#### WHAT YOU ARE ASKED TO DO
Word for word, restate the lines from the top of the records below through the line with "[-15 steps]", both included, with no pictures in the result.

#### Stored items from a collection
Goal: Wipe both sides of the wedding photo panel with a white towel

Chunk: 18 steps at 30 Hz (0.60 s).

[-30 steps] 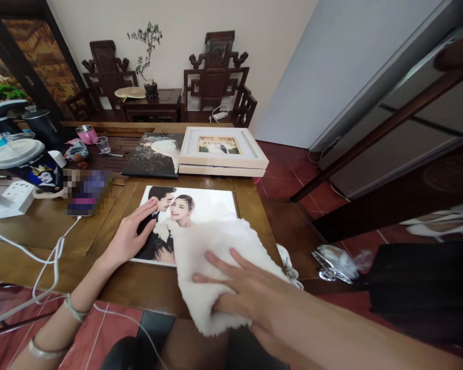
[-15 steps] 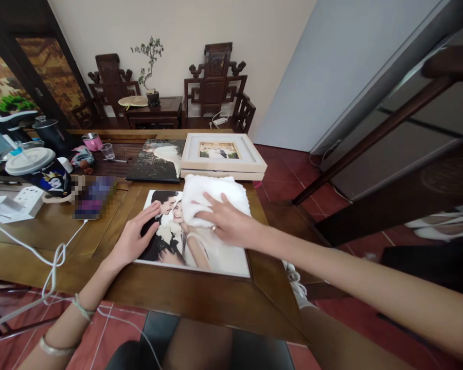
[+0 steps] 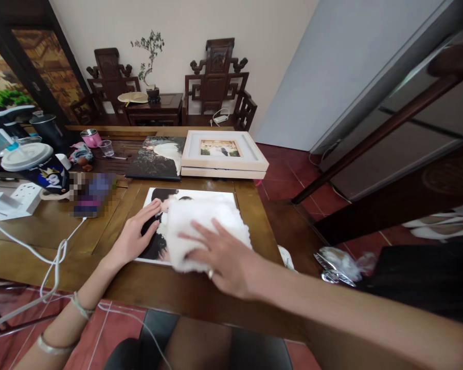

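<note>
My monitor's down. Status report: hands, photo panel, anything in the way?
Right hand spread on white cloth, cloth over photo panel. Left hand on panel's left part. Cloth hides much of the image; framed picture beyond, apart from both hands.

Goes bare along the left forearm (image 3: 96, 285) and the right forearm (image 3: 332, 303), both slim and narrowing smoothly toward the left hand (image 3: 133, 239) and the right hand (image 3: 227, 257), with long, slender fingers (image 3: 144, 210). Wears two loops on the left side: nearer the wrist a green bangle (image 3: 81, 309), pale, thin and slightly loose; farther up toward the elbow a grey bangle (image 3: 52, 349), smooth, whitish and faintly glossy. Adds on the right a ring (image 3: 210, 275), small, bright and metallic-looking, on a digit hard to identify. Shows at the lower edge a dark rounded shape (image 3: 121, 355), perhaps clothing or seat, impossible to tell.
</note>
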Available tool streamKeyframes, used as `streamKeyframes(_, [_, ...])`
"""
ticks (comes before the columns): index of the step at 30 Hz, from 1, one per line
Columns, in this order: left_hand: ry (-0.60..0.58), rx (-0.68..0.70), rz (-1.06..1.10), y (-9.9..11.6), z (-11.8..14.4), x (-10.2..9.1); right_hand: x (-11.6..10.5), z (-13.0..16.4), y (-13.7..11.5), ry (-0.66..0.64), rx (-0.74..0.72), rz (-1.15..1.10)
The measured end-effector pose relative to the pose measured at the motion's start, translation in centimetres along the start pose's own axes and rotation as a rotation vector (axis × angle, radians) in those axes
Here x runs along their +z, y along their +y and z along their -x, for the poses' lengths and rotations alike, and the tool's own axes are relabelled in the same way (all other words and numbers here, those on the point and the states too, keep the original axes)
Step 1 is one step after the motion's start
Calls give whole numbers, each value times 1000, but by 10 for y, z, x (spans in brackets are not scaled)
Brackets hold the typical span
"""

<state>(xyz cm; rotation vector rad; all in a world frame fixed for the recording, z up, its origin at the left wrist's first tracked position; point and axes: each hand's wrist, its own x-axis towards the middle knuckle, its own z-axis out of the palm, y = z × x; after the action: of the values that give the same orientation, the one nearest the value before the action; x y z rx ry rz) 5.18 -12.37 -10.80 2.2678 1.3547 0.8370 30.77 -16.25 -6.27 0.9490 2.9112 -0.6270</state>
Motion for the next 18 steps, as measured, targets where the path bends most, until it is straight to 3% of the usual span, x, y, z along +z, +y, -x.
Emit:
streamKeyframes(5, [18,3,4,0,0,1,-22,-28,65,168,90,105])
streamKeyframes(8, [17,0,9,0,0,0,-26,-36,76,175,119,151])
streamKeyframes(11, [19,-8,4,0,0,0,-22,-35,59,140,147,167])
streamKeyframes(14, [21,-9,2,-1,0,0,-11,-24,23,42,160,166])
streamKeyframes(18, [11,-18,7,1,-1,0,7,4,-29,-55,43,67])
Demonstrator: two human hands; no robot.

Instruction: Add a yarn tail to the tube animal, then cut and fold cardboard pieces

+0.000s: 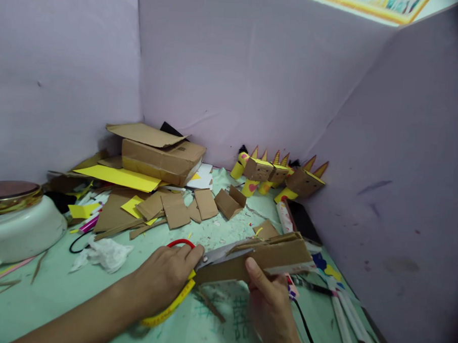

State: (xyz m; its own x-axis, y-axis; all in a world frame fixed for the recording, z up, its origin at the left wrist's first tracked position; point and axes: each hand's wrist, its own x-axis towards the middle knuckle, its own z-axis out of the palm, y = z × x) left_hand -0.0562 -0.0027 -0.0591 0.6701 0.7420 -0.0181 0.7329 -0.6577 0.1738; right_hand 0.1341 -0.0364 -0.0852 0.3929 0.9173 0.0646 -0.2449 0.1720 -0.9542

#### YOUR RESPONSE
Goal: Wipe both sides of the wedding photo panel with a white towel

Chunk: 18 steps at 30 Hz (0.60 s).

[-30 steps] 
[-15 steps] 

The response is finished.